ACTION ITEM.
The lines from the top of the listing through the one containing "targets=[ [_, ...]" are to be retyped exactly, with no other lines.

GIVEN INFORMATION START

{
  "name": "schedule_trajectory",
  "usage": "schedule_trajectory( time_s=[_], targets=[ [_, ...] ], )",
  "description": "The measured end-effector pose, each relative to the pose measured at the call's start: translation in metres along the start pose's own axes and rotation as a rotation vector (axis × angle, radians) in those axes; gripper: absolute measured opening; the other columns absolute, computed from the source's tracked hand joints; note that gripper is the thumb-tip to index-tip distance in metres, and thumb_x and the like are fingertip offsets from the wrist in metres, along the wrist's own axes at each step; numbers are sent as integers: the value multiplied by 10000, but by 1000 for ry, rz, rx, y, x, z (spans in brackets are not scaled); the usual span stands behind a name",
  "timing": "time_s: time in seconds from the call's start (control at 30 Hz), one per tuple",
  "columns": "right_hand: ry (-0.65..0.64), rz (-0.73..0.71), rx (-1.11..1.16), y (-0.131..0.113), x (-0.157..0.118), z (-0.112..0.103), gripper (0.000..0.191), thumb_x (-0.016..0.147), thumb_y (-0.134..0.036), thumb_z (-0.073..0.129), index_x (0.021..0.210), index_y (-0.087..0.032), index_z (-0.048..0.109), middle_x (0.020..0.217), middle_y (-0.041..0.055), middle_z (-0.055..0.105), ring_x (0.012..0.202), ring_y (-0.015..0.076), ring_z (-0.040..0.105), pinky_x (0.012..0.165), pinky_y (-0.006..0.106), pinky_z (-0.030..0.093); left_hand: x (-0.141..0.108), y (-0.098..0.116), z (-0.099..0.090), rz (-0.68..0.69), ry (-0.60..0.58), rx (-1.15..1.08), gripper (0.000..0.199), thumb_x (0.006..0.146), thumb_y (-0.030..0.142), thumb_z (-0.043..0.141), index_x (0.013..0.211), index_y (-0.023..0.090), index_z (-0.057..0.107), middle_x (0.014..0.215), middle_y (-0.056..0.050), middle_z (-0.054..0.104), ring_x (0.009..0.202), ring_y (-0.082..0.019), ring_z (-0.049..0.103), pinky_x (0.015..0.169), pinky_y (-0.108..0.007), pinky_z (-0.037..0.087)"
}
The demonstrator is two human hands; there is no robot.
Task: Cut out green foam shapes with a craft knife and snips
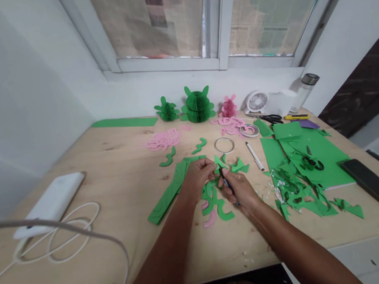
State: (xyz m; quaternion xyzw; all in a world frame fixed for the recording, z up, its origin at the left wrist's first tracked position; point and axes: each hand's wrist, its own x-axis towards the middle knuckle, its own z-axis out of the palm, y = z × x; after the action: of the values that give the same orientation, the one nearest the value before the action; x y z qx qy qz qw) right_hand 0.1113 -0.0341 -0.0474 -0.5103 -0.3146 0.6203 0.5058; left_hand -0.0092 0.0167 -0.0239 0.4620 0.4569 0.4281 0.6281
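My left hand (200, 174) is closed in a pinch at the edge of a small green paper piece (219, 160). Close beside it, my right hand (241, 186) grips a slim dark tool with a bluish handle (230, 184), its black tip against the paper; its exact kind is unclear. Below the hands lie curled green paper cutouts (225, 213) and a pink curved cutout (209, 220). A green paper strip (167, 196) runs under my left hand. Green scraps (239, 165) lie just beyond my right hand. Two wavy green cutouts (168, 157) sit farther back.
Green scraps (301, 196), small scissors (309, 161) and green sheets (333, 162) lie right, near a black phone (378, 186). A white pen (255, 155), tape ring (224, 145), pink cutouts (164, 140) and honeycomb paper figures (197, 104) stand farther back. A white device (51, 202) with cable is left.
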Motion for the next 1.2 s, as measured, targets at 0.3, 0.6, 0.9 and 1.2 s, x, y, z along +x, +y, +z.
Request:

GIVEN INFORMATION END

WRITTEN RESPONSE.
{
  "name": "schedule_trajectory",
  "usage": "schedule_trajectory( time_s=[_], targets=[ [_, ...] ], )",

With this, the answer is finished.